Ростом блоха вымахала не ниже Самохи. Одета – в куцую курточку, звёздно-полосатые бермуды и спецназовские ботинки-берцы, из которых тонюсенькие шерстистые лапки торчат. Говорила блоха по-человечески, иногда вставляя непонятные – скорей всего гавайянские – слова.
Сперва блоха принялась жаловаться на всех без разбору, а потом прочитала Терёхе по-блошиному скачущую – с пятого на десятое – лекцию. Начала блоха торжественно.
– Мать моя была женщина, а отец – блошиный паук! Через них я и стала блохой человеческой. И учти: я не блоха – ха-ха. Я блоха – ого-го! Всё, что надо для продолжения рода имею. Только не хочу я род продлевать. Сама хочу жить вечно, а все иные-прочие пусть хоть завтра передохнут! Поэтому, перед лицом вечности не совру тебе ни словечка, а исполню гавайский танец Хулу и лекцию по гавайеведению прочту. Так что – стынь и глохни! И учти: я из Гонопупу сюда не просто так на корабельной собаке переехала и тут у вас, на дрожжах российских взошла. И ещё неизвестно кем завтра стану.
– Кем же блоха может стать? Только мокрым местом.
– Не дождёшься! Ты песню про блоху слыхал?
– Не-а.
– Так слушай, лапотник!
Дребезжа, как пустая консервная банка, блоха запела:
Понял, блин? Мы блохи вас в дальний угол задвинем и все человеческие высокие места займём. Поэтому слушай про мои родные Гавайи, вдруг тебя когда-нибудь туда вышлют… Так вот. Когда гавайские имена и предметы отлились в письменную форму, – продолжила блоха уже строже, – многие из них оказались далеки от разговорного варианта. К примеру, Honoruru превратился в Honolulu. Сечёшь? Язык, духовная ось народа, – мать моя была женщина, – изменился доне́льзя! А тут ещё 1893 году, гавайская народная монархия медным тазом накрылась.

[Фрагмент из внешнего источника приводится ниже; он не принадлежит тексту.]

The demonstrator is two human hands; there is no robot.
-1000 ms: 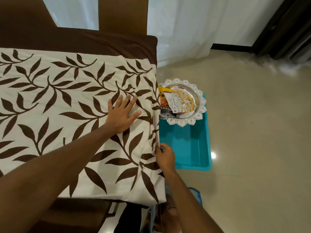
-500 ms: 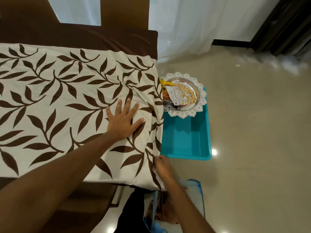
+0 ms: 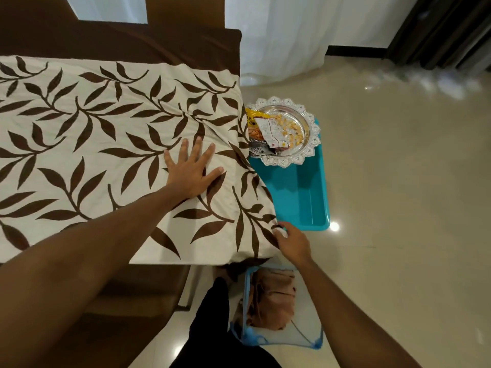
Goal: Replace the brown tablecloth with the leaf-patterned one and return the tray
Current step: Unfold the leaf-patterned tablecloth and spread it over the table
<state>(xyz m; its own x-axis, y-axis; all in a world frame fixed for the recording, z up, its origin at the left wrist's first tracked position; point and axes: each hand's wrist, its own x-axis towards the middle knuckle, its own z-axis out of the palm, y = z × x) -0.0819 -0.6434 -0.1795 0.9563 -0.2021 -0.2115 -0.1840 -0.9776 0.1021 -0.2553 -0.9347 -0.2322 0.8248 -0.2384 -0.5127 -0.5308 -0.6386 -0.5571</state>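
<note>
The cream tablecloth with brown leaves (image 3: 106, 155) lies spread over the table, its right edge hanging down the side. My left hand (image 3: 191, 171) presses flat on it with fingers spread, near the right side. My right hand (image 3: 292, 241) pinches the hanging right edge close to the near corner. A silver tray (image 3: 310, 144) with a scalloped rim holds snack packets and sits on a teal bin (image 3: 300, 197) on the floor, right of the table. A folded brown cloth (image 3: 271, 301) lies in a blue mesh basket (image 3: 279, 338) at my feet.
The far end of the table (image 3: 159, 41) shows dark brown beyond the leaf cloth. A brown chair (image 3: 119, 314) stands at the near side under my left arm. White curtains (image 3: 279, 35) hang behind, and glossy beige floor (image 3: 398, 208) stretches to the right.
My right hand has slid down the cloth's hanging right edge toward the near corner. The left hand stays flat on the cloth. The view has shifted and the cloth looks smoother.
</note>
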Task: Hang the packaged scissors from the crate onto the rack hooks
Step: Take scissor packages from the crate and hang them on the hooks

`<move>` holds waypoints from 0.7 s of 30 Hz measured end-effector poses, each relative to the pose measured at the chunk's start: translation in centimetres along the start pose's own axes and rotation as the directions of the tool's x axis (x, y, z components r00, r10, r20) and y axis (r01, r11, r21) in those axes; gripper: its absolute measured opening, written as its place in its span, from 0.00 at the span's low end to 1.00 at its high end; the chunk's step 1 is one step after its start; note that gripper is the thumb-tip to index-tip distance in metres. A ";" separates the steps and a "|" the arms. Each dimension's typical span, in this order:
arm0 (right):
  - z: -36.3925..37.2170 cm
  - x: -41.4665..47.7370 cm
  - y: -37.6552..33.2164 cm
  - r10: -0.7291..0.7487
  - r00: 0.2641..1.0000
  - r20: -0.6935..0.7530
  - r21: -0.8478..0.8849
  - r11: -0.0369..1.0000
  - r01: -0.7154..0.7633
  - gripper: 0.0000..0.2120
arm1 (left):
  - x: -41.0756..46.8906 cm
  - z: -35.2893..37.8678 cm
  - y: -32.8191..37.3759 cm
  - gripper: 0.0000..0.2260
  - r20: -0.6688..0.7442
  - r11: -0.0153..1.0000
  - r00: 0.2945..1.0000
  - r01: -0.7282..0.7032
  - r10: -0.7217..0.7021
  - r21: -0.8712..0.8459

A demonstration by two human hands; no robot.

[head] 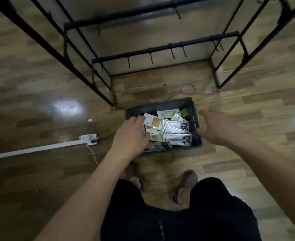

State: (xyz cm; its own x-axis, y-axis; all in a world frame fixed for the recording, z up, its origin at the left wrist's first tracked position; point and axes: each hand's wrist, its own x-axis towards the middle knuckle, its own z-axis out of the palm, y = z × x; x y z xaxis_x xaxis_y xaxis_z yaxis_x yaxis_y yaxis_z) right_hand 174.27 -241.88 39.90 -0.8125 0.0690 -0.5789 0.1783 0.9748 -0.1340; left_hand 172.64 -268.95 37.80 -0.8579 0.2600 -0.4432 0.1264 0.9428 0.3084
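A dark plastic crate stands on the floor in front of my feet, filled with several packaged scissors in white and green cards. My left hand reaches into the crate's left side, its fingers curled round an orange-and-white package. My right hand hovers over the crate's right edge with fingers spread, holding nothing. Beyond the crate stands the black metal rack, its horizontal bars carrying bare hooks.
A purple cord loops on the wooden floor between crate and rack. At the left lie a white power strip with plugs and a white cable channel. The rack's legs stand left and right of the crate.
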 end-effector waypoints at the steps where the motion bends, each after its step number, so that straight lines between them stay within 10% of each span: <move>1: 2.1 2.6 0.5 -0.020 0.999 0.025 -0.032 0.999 0.021 0.28 | 2.0 2.3 -0.9 0.26 0.008 1.000 1.000 -0.009 0.009 0.019; 21: 41.2 41.5 3.3 -0.455 0.873 0.177 -0.391 0.781 0.487 0.20 | 24.8 40.7 -13.8 0.27 0.067 0.958 0.990 -0.138 0.125 0.253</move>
State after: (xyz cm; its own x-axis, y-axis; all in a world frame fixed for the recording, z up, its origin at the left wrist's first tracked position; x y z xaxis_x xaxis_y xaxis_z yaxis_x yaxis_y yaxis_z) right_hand 163.97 -244.58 -17.69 -0.6923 -0.4209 -0.5862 -0.4732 0.8781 -0.0716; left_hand 169.84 -267.00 -11.68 -0.8002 0.3889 -0.4564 0.3651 0.9198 0.1437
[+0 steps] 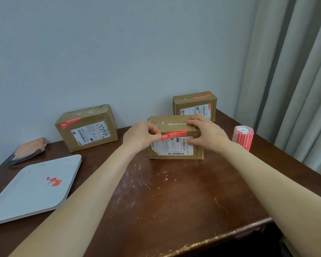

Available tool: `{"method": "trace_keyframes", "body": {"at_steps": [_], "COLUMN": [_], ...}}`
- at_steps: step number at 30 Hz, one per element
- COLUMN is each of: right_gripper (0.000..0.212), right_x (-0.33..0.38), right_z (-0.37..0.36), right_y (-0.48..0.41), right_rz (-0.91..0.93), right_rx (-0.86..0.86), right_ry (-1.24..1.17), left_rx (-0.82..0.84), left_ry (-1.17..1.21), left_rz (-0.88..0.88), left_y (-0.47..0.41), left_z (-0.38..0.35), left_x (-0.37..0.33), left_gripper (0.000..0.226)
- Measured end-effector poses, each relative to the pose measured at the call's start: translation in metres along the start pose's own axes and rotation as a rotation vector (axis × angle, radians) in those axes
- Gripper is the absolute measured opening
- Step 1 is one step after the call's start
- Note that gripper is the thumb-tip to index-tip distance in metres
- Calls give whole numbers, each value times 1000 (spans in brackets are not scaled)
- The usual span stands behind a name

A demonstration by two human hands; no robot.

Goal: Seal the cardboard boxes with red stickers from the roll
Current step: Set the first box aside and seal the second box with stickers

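red sticker (174,135) slants across upper front of middle box (176,148), mid-desk (165,201) toward back edge | left hand (140,135) pinches sticker's left end, thumb and forefinger closed | right hand (208,134) grips box, fingers curled over top, thumb on front | roll (243,138) upright near right edge | tray (26,197) at front-left corner

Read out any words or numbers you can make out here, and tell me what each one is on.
"4452", handwritten, seen turned round, on the left brown cardboard box's white label.
"823G", probably, on the middle brown cardboard box's white label.
Too small to read: print on the red stickers, the red sticker roll and the back brown cardboard box's label.
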State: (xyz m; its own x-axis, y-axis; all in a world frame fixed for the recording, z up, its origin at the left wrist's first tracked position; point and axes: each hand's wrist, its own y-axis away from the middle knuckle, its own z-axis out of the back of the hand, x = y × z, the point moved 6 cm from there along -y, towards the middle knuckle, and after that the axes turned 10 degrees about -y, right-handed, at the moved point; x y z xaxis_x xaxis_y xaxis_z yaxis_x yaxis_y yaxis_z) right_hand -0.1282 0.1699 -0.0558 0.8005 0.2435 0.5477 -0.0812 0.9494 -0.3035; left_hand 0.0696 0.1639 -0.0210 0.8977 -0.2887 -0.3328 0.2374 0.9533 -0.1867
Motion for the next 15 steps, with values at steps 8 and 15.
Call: {"method": "trace_keyframes", "body": {"at_steps": [8,15], "right_gripper": [72,71], "right_x": [0,0], "right_z": [2,3], "right_y": [0,1], "right_rz": [2,10], "right_rx": [1,8], "right_ry": [-3,-7], "left_rx": [22,43], "left_ry": [3,6], "left_rz": [-9,-1], "left_y": [-1,-1], "left_z": [-1,-1], "left_x": [0,0], "left_gripper": [18,19]}}
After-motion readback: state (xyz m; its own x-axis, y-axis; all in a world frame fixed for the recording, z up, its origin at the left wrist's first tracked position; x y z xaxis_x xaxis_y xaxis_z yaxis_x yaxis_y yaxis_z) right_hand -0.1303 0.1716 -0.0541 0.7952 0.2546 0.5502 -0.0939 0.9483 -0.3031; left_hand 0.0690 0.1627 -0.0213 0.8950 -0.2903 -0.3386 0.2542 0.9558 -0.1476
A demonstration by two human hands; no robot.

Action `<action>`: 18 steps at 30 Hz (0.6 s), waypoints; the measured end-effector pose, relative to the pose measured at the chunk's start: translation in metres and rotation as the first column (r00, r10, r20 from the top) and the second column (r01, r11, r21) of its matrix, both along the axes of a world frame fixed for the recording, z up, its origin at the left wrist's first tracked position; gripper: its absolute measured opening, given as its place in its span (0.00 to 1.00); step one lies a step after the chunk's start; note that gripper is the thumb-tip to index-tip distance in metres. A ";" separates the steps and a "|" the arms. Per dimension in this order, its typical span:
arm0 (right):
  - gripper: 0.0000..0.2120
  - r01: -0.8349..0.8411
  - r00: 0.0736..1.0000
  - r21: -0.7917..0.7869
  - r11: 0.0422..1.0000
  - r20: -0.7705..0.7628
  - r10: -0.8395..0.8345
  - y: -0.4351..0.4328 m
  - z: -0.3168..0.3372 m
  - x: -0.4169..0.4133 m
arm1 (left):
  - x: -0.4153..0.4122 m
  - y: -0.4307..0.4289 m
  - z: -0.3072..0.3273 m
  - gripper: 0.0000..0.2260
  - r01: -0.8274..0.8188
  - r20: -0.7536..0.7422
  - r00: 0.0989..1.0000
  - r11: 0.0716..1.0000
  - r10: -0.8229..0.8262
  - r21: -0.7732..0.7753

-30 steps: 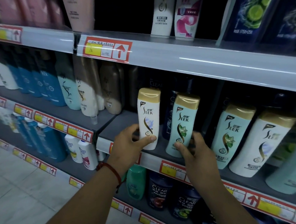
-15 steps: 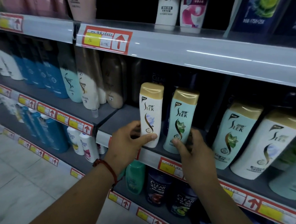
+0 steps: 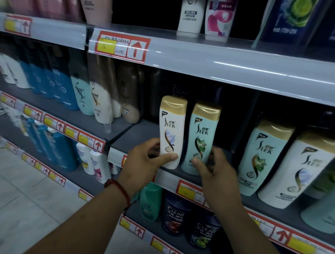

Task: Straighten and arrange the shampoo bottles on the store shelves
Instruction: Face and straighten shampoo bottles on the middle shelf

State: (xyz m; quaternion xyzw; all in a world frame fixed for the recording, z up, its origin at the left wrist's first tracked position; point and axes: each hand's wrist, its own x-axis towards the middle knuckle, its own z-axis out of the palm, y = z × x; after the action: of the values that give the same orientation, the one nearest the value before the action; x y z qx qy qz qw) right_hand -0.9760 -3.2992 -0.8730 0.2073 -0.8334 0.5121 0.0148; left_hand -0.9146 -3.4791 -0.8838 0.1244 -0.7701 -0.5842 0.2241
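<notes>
On the dim grey store shelf [image 3: 138, 133], a white gold-capped shampoo bottle [image 3: 172, 131] and a mint-green gold-capped shampoo bottle [image 3: 201, 136] stand side by side at the front edge. The left hand [image 3: 145, 160] grips the white one's base, and the right hand [image 3: 217, 169] apparently pinches the green. Aligning is underway; next, square the labels gently.

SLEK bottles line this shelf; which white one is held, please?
The leftmost SLEK bottle, gripped by the left hand; the right hand holds a green bottle, and the other white bottle stands untouched.

SLEK on white bottle [image 3: 171, 133]; CLEAR on dark bottle [image 3: 175, 215].
</notes>
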 end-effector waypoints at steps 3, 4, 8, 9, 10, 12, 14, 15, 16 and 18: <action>0.14 0.038 0.999 -0.051 0.998 -0.008 -0.038 0.002 0.000 0.004 | 0.000 0.003 0.001 0.16 -0.018 -0.022 1.000 0.998 0.019 0.053; 0.14 0.046 0.999 -0.060 0.997 -0.016 -0.047 0.002 0.000 0.004 | 0.000 0.004 0.001 0.15 -0.030 -0.037 0.999 0.997 0.033 0.077; 0.15 0.013 1.000 -0.111 0.994 -0.013 -0.015 0.005 0.003 0.007 | 0.004 0.012 0.008 0.13 -0.044 -0.115 0.991 0.985 0.064 0.169; 0.15 0.002 1.000 -0.118 0.993 -0.013 -0.004 0.007 0.005 0.008 | 0.006 0.015 0.011 0.13 -0.037 -0.128 0.990 0.983 0.061 0.182; 0.16 -0.008 1.000 -0.125 0.992 -0.014 0.006 0.008 0.006 0.010 | 0.008 0.017 0.013 0.13 -0.029 -0.135 0.989 0.982 0.055 0.188; 0.15 -0.020 1.000 -0.146 0.989 -0.022 0.017 0.010 0.008 0.015 | 0.012 0.020 0.017 0.12 -0.022 -0.136 0.990 0.982 0.048 0.188; 0.14 -0.020 0.999 -0.153 0.988 -0.039 0.014 0.012 0.010 0.022 | 0.017 0.021 0.019 0.12 -0.028 -0.133 0.990 0.983 0.053 0.180; 0.14 -0.020 0.999 -0.156 0.988 -0.048 0.013 0.013 0.012 0.026 | 0.019 0.022 0.020 0.12 -0.038 -0.129 0.990 0.984 0.061 0.174; 0.14 -0.021 0.998 -0.158 0.987 -0.056 0.012 0.013 0.013 0.029 | 0.022 0.022 0.020 0.11 -0.048 -0.125 0.990 0.984 0.071 0.174; 0.13 -0.032 0.998 -0.165 0.986 -0.065 0.022 0.015 0.017 0.034 | 0.029 0.022 0.022 0.11 -0.050 -0.123 0.989 0.977 0.077 0.206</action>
State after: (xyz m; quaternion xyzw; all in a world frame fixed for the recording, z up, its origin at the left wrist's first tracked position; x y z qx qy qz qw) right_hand -0.9415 -3.2845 -0.8558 0.2326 -0.7841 0.5731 0.0511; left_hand -0.8852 -3.4573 -0.8618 0.1328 -0.6861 -0.6588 0.2787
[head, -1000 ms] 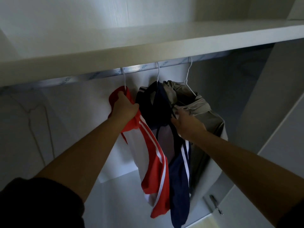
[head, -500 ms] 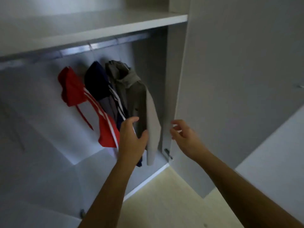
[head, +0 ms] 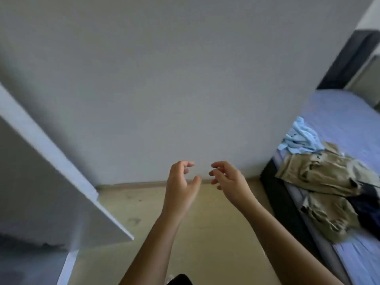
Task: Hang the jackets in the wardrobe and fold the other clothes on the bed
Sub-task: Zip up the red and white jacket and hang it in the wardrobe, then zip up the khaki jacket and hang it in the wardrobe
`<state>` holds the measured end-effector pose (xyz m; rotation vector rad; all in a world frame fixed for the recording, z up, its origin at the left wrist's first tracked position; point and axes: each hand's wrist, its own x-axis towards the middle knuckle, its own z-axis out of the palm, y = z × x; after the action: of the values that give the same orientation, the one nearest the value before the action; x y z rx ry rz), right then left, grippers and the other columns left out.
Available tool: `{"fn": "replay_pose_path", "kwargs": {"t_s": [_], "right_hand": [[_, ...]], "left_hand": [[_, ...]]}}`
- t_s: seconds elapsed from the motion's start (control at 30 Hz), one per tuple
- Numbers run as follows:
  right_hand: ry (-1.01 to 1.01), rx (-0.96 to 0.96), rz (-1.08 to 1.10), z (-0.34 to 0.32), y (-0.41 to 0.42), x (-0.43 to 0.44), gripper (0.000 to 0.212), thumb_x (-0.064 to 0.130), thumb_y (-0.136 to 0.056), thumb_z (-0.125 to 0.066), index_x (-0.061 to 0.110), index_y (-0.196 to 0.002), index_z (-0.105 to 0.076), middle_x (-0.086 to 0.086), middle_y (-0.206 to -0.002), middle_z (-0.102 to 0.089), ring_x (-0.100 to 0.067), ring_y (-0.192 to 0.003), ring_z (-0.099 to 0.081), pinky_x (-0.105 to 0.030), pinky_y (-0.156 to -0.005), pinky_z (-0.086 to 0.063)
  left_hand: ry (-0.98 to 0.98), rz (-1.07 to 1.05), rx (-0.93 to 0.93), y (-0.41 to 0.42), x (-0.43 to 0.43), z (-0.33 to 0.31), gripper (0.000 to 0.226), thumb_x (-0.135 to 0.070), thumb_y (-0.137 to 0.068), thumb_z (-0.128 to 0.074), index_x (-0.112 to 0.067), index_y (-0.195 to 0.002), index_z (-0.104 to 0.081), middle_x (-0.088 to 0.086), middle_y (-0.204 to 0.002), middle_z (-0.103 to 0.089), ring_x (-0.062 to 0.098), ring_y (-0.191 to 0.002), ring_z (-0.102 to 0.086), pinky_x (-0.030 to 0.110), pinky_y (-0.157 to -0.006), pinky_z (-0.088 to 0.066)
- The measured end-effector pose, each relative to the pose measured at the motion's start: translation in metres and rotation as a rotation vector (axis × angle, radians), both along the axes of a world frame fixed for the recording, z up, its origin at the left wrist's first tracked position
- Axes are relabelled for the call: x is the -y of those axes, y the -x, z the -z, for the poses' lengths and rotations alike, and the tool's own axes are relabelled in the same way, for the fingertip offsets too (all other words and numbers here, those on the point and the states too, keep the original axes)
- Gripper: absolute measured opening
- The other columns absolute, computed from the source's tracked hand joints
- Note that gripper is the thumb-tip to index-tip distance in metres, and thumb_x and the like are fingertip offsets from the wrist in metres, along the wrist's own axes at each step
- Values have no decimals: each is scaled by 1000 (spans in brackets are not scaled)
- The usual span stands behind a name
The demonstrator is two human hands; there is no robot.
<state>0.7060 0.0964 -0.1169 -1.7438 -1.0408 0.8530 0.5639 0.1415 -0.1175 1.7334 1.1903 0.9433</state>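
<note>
Now: wardrobe door (head: 61, 182) at left, bed (head: 339, 120) at right. Unfolded heap on the bed's near edge: khaki garment (head: 320, 175), dark garment (head: 368, 204), light blue garment (head: 300, 138). Both left hand (head: 178, 188) and right hand (head: 230, 182) mid-air, well apart from the heap; grip slack, fingers loosely curled, empty. Best: lift the top garment alone and spread it flat before folding.

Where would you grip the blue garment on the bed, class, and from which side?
Probably its bunched upper folds, from the floor side: the blue garment lies crumpled at the bed's edge, with khaki clothes against its nearer end, so the far folds stand free.
</note>
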Motion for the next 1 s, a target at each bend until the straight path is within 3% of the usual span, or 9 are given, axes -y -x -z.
{"fn": "replay_pose_path", "kwargs": {"t_s": [0.3, 0.37, 0.47, 0.6, 0.73, 0.9, 1.0], "right_hand": [[8, -102, 587, 28, -210, 50, 20, 9, -95, -50, 26, -91, -60, -4, -91, -68, -10, -67, -65, -29, -63, -51], [10, -102, 666, 33, -255, 45, 19, 11, -96, -50, 27, -93, -60, -1, -92, -68, -15, -76, -67, -26, -66, -53], [35, -157, 788, 41, -316, 36, 16, 14, -96, -50, 26, -94, -61, 3, -90, -68, -9, -74, -67, -23, -64, -53], [57, -194, 909, 44, -390, 33, 17, 16, -96, -49, 26, -94, -63, 4, -89, -69, -6, -71, -67, -23, -62, -54], [4, -273, 1084, 48, -453, 47, 20, 9, -96, -48, 20, -92, -65, 1, -87, -70, -13, -70, -67, -32, -62, -56], [-20, -319, 1213, 58, -515, 82, 20, 6, -96, -47, 15, -93, -64, -7, -93, -68, -14, -71, -65, -25, -53, -52], [-5, -329, 1256, 68, -558, 101, 20, 6, -96, -46, 15, -93, -64, -6, -92, -69, -13, -70, -64, -22, -55, -50]], "left_hand": [[73, 518, -12, -254, -17, 23, 24, -13, -86, -63, -25, -105, -55, -6, -110, -53, -1, -93, -55, 7, -71, -43], [100, 607, -12, -304, -31, 30, 23, -12, -86, -63, -24, -105, -56, -6, -110, -52, 0, -94, -56, 2, -67, -41], [137, 697, -24, -378, -61, 33, 18, -11, -87, -62, -22, -100, -58, -6, -107, -52, -2, -90, -57, 0, -64, -40], [161, 800, -45, -471, -88, 30, 18, -13, -88, -60, -30, -92, -56, -11, -102, -53, -14, -84, -55, 0, -60, -40], [184, 930, -143, -552, -91, 39, 12, -14, -88, -59, -23, -96, -59, -3, -108, -56, -6, -83, -57, 2, -61, -41], [180, 1043, -212, -634, -77, 53, 9, -13, -88, -59, -20, -95, -60, -2, -109, -56, -3, -84, -57, 6, -64, -43], [150, 1083, -253, -683, -60, 62, 9, -14, -88, -60, -22, -94, -60, -5, -107, -56, -2, -86, -57, 17, -74, -47]]}}
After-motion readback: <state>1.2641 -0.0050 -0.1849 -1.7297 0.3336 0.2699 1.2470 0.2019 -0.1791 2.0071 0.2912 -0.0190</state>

И вскоре на 90 % белое правительство, вообще запретило говорить, обучать и даже мычать на гавайском языке в гос. школах. Хамское вытеснение языка продолжалось аж до второй половины XX века. Но! Несмотря на беспредел правительства, гавайский язык никуда не исчез. Правда, число говорящих на нем сократилось до пяти-шести тысяч.
– Всё, блоха! Кончай, свои лекции.
– И не мечтай, недомерок! Раньше времени не кончу. И знаешь почему? Потому что Гавайи чуть российскими не стали. Поэтому слушай, балбес! Вот тебе на заметку: остров Ниихау – единственная территория в мире, на которой гавайский язык – основной. Соответственно английский – иностранный. Народец ниихау говорит страшно быстро, опуская почти все гласные и целые слоги. Примерно так: «Трх – кргл дрк». Что означает – Терёха – круглый дурак. Ты вообще понимаешь, скотина ты этакая, что гавайский язык является аналитическим, а народ ниихау может оказаться полностью пророссийским?
– Ниихуа себе…
– Ниихау! Ниихау, подлец ты этакий! Ни языка, ни создаваемой им дополнительной музыки жизни, не понимаешь, – от обиды и неутолённой жажды похвал, вдруг заговорила блоха журчливым Самохиным голосом.
– Это ж какая такая в нашей жизни дополнительная музыка есть?
– А такая, – даже подпрыгнула блоха от глупости человеческой, – звук жизни есть у каждого из вас, только не всяк дурак звук этот слышит.
– А всяк умный, тот, значит, слышит?
– А умных звук вообще не колышет. Да и нет почти среди вас умных.
– Ну и какой же, к примеру, у меня звук жизни?
– А высокий, самолётный. Свистишь ты всю дорогу своим соплом, репризки направо-налево раскидываешь. Вот звук сопла и стал для тебя основным. Он тебя вдаль уносит, а умишком своим ты в цирке вонючем застрял. Ну и вот тебе напоследок: вылетишь ты с этим сопельным звуком в трубу. Или вообще его утеряешь и с позором окочуришься!
– Глупости городишь, блоха человеческая.
– Мать моя была женщина! Кто бы про глупости чавкал. Вот я посмотрю, куда тебя завтра сопло свистящее вынесет! Тогда уж точно запоёшь: не блоха – ха-ха, а Терёх – ох-ох!
Крашенная-перекрашенная, снаружи чуть грубоватая, но внутри чутко-ранимая, безнадежно несовершеннолетняя и от этого по временам тоскующая, Варюха-горюха сперва наблюдала за Оленькой и Терентием Фомичом со смехом, потом с удивлением, после с досадой и под конец – с восхищением!